What the task asks> Leave the pictures aside. Retype exactly the lines from the top of the data below through the one holding "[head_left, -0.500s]".

[Start of section]

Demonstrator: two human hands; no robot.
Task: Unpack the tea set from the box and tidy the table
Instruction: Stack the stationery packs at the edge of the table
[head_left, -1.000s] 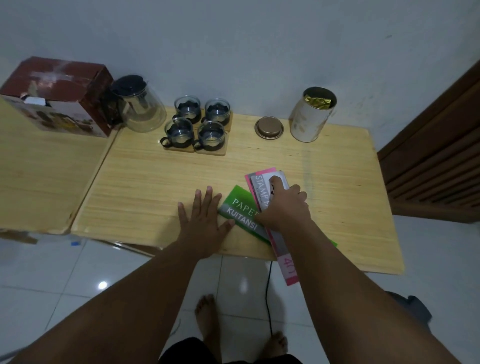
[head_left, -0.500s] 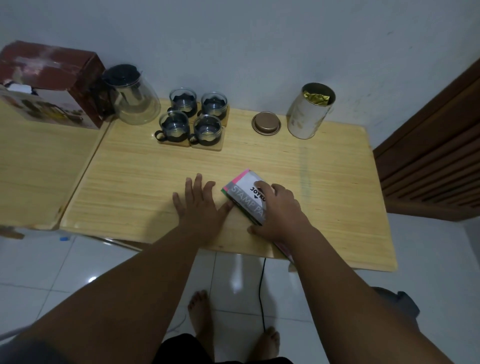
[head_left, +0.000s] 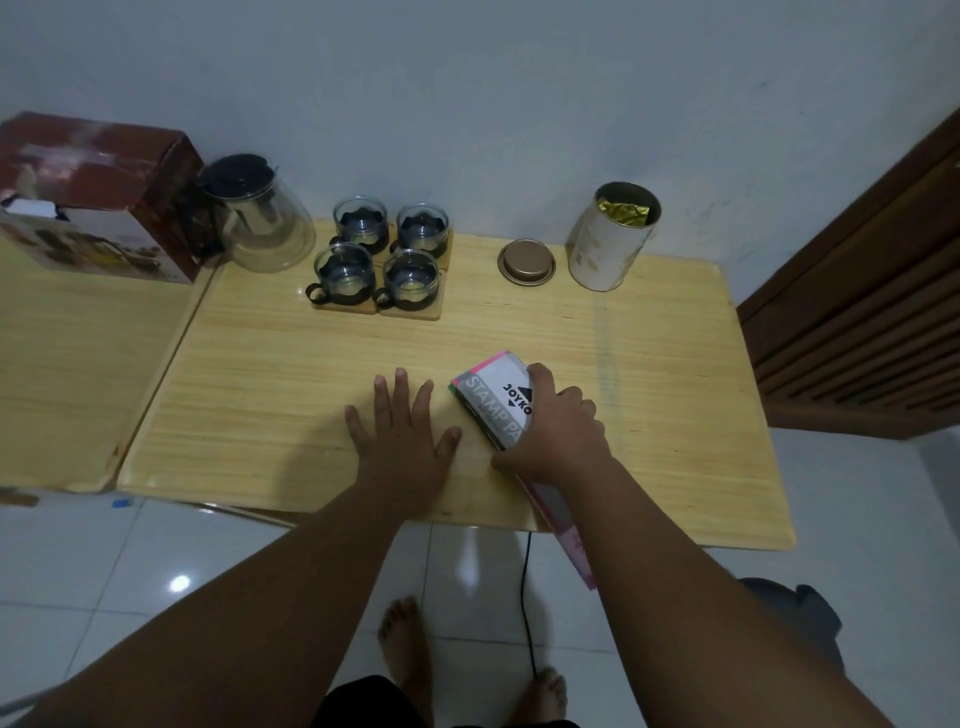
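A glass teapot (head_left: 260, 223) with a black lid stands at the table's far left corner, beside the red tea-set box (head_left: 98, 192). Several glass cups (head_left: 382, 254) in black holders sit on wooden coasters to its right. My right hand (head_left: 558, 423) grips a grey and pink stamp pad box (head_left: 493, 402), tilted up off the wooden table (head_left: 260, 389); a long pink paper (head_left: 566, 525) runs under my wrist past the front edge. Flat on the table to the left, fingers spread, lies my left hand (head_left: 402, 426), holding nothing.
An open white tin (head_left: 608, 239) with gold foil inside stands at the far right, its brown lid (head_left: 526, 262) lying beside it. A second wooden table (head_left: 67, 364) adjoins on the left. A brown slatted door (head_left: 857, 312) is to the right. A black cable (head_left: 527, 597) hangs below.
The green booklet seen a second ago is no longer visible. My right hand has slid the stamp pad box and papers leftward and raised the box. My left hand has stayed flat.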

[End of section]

Response to this exercise>
Demonstrator: two human hands; no robot.
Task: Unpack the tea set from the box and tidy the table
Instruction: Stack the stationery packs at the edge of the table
[head_left, -1.000s] 
[head_left, -0.500s] 

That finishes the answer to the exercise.